When they brought me home from the foster system, I only had one small suitcase. I suppose I would be leaving the same way.

On the desk sat a single framed photograph. It was the only picture I had of the entire family.

We took it during my first month back at the estate. Eleanor had insisted on a portrait.

In the picture, Richard and Paul stood in the back, their postures rigid and uncomfortable.

Eleanor was in the center, her arms wrapped protectively around Kate, smiling with genuine warmth.

And then there was me, standing on the far edge, looking like a stranger who had accidentally wandered into the frame.

The Kate in the photo hadn't gotten sick yet. Her eyes were bright, her lips curved into a beautiful, effortless smile.

She wore a pristine white cashmere sweater that made her skin look like porcelain.

I was wearing a cheap, ill-fitting red coat. Eleanor had pulled it out from the back of a closet at the last minute, mentioning it was something Kate bought years ago but never wore.

"Red suits you," Eleanor had told me before the photographer snapped the picture.

But her eyes had never left Kate.

I took the photograph out of its frame and placed it in the drawer with the medical documents.

It was late. I lay in bed, staring blankly at the ceiling.

The walls of the apartment were paper-thin. I could hear the couple next door arguing, a baby crying on the floor below, the distant hum of traffic on the wet asphalt.

These sounds used to make me feel overwhelmingly lonely. Tonight, they brought me comfort.

They were proof of life. They were the heartbeat of the world.

And my own heartbeat was a rhythmic reminder that I was draining the life out of someone else.

The thought wrapped around my throat like ivy, pulling tighter and tighter.

I sat up, switched on the desk lamp, and began to write a letter.

I wrote incredibly slowly.
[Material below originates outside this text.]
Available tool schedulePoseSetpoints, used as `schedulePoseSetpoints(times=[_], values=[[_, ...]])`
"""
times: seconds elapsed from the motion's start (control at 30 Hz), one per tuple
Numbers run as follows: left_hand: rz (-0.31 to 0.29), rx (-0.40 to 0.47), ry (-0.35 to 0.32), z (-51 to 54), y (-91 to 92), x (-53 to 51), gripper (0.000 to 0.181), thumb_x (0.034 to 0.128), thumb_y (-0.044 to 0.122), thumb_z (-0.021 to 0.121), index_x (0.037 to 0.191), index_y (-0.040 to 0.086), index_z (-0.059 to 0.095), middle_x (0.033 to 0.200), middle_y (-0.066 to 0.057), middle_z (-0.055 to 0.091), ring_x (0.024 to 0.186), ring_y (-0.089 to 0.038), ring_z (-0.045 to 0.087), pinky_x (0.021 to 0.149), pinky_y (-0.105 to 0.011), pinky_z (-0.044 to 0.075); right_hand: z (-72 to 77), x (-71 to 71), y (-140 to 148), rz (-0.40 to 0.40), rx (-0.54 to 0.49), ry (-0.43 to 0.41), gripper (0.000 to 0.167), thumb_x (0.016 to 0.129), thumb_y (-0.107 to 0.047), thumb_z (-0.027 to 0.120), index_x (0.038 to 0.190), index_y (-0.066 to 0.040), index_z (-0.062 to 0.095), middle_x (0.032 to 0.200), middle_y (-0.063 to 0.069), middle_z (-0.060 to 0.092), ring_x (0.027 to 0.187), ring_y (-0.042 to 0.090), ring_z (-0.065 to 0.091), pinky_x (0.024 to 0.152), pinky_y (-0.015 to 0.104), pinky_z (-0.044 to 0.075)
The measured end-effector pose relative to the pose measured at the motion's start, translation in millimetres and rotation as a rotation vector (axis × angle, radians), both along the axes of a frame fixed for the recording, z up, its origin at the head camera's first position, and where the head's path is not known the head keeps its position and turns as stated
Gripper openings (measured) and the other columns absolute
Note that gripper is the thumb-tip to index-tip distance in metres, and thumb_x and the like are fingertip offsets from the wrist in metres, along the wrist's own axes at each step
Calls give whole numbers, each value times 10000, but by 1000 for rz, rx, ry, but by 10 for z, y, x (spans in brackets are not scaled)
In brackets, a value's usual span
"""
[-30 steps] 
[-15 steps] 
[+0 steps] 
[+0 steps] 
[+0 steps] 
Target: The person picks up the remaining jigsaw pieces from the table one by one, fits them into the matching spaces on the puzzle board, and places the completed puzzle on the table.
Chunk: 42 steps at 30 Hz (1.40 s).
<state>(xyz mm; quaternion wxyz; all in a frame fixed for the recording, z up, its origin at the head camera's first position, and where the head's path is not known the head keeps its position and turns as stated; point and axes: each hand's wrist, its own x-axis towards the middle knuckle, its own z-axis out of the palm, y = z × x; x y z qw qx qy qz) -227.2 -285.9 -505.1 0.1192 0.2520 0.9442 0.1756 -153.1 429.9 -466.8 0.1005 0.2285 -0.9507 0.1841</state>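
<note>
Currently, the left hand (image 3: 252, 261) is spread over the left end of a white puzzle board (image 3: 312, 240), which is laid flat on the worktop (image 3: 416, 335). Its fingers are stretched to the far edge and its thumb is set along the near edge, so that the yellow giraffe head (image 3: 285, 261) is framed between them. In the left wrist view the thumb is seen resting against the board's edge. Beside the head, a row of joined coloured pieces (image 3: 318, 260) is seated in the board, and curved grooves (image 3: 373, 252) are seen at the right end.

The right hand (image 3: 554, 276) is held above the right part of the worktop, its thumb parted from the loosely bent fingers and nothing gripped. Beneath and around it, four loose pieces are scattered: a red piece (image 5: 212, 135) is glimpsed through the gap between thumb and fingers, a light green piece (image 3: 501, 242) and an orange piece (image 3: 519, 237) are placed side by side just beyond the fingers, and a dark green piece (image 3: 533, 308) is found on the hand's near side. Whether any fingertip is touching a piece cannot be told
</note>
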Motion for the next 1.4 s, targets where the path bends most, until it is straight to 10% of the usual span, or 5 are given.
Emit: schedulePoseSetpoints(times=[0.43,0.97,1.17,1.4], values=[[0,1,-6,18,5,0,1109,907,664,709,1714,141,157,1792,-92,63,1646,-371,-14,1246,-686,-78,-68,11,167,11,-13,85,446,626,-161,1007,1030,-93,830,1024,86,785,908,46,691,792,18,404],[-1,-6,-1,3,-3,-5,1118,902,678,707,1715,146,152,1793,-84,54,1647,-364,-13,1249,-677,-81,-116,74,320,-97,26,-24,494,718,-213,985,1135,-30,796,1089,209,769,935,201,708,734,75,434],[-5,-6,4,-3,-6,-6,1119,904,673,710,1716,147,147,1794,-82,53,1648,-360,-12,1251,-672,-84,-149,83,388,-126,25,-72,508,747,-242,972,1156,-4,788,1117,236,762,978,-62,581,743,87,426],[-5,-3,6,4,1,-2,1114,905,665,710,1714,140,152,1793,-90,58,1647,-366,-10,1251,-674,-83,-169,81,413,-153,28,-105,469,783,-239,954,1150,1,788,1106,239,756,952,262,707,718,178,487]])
Every stroke of the pen carried an impossible weight.

I didn't have a formal will to draft.

Just a few words I never had the courage to say out loud.
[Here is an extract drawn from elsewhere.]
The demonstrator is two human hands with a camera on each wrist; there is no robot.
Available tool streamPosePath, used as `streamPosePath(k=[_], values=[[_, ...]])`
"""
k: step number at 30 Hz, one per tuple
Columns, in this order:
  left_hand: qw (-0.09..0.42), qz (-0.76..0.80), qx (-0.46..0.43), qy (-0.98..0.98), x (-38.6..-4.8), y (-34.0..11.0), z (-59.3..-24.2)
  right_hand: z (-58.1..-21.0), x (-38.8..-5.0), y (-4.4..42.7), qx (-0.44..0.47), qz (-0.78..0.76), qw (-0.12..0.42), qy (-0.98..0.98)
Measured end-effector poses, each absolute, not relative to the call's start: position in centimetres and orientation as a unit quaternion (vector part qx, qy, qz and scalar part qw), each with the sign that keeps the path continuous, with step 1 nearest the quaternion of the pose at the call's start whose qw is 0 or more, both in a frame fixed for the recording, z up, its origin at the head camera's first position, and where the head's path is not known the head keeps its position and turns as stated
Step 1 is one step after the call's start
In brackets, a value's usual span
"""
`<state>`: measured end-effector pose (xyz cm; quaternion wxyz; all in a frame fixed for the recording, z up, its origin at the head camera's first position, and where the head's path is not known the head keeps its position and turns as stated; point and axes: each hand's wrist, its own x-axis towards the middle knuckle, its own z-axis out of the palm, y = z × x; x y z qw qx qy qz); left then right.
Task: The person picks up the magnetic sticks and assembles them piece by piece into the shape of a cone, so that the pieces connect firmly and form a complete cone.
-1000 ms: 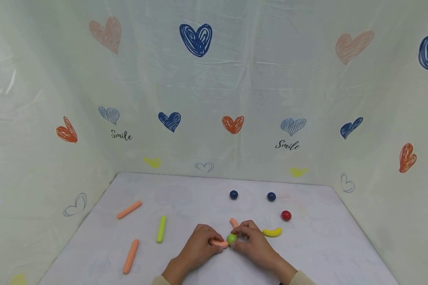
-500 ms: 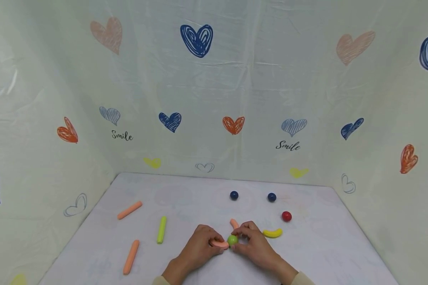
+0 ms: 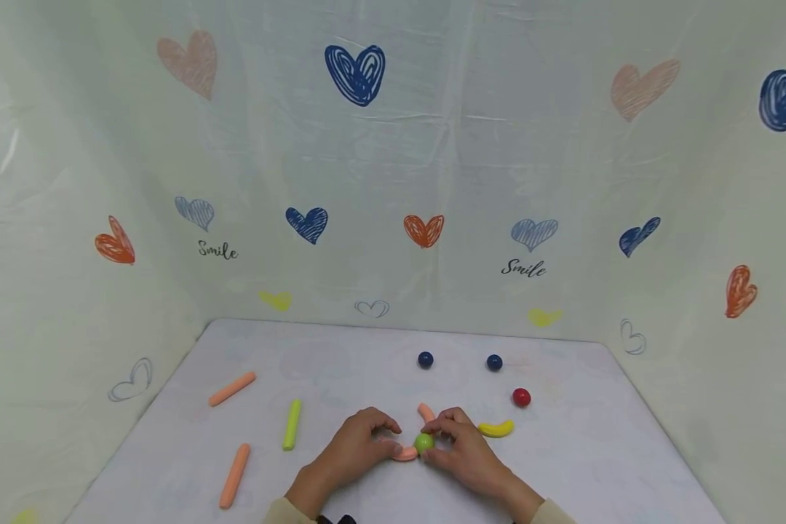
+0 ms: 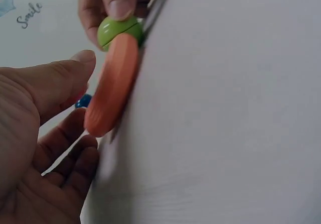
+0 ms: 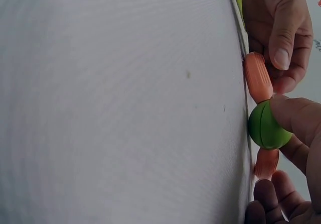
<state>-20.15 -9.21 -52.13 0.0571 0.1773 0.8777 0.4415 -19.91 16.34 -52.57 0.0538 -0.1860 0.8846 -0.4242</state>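
Head view put the green ball (image 3: 423, 443) on the near part of the counter (image 3: 340, 378), between my hands. My right hand (image 3: 463, 450) pinched it between thumb and finger. My left hand (image 3: 356, 447) had its thumb and fingers spread about the outer end of the near curve (image 3: 405, 454), without pinching it; the inner end appeared to meet the ball. Beyond, the far curve (image 3: 426, 413) ran in behind my right fingers, which hid whether it was joined there or merely touching.

I judged the assembly partway along: one ball and two curves brought together, the other pieces unused. Those lay apart: the yellow curve (image 3: 495, 429) near my right hand, then the red ball (image 3: 522, 397) and blue balls (image 3: 425, 360) farther off; leftward, the lime stick (image 3: 291, 424) and orange sticks (image 3: 234, 476). What stood in the way was mostly my own fingers, covering the join.
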Motion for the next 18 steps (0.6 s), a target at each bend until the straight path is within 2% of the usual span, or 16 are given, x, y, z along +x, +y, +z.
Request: streamPosePath(k=[5, 18], values=[[0.059, 0.464, 0.138, 0.873, -21.9, -9.2, -51.1, -52.5, -20.1, 16.5, -0.188, -0.425, 0.059, 0.883], [0.026, 0.467, 0.112, 0.877, -28.2, -7.8, -49.2, -52.3, -19.8, 16.4, -0.176, -0.432, 0.079, 0.881]])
When I finished, I folded the paper, slipped it into an envelope, and left the recipient blank.

On the evening of the Kensington gala, Paul called me again.

"Are you absolutely sure you aren't coming?" He sounded drained. "Mom still thinks you should make a brief appearance."

"Isn't Kate going?" I asked softly. "If I am there, she will just feel anxious."

A heavy pause settled on the line. "Good that you know. Just order yourself something nice for dinner. Don't eat garbage."

The concern felt abrupt, like a forced pleasantry he remembered at the last second.

I offered a quiet agreement and ended the call.

The evening shadows crept across the living room as the city skyline ignited with thousands of golden lights.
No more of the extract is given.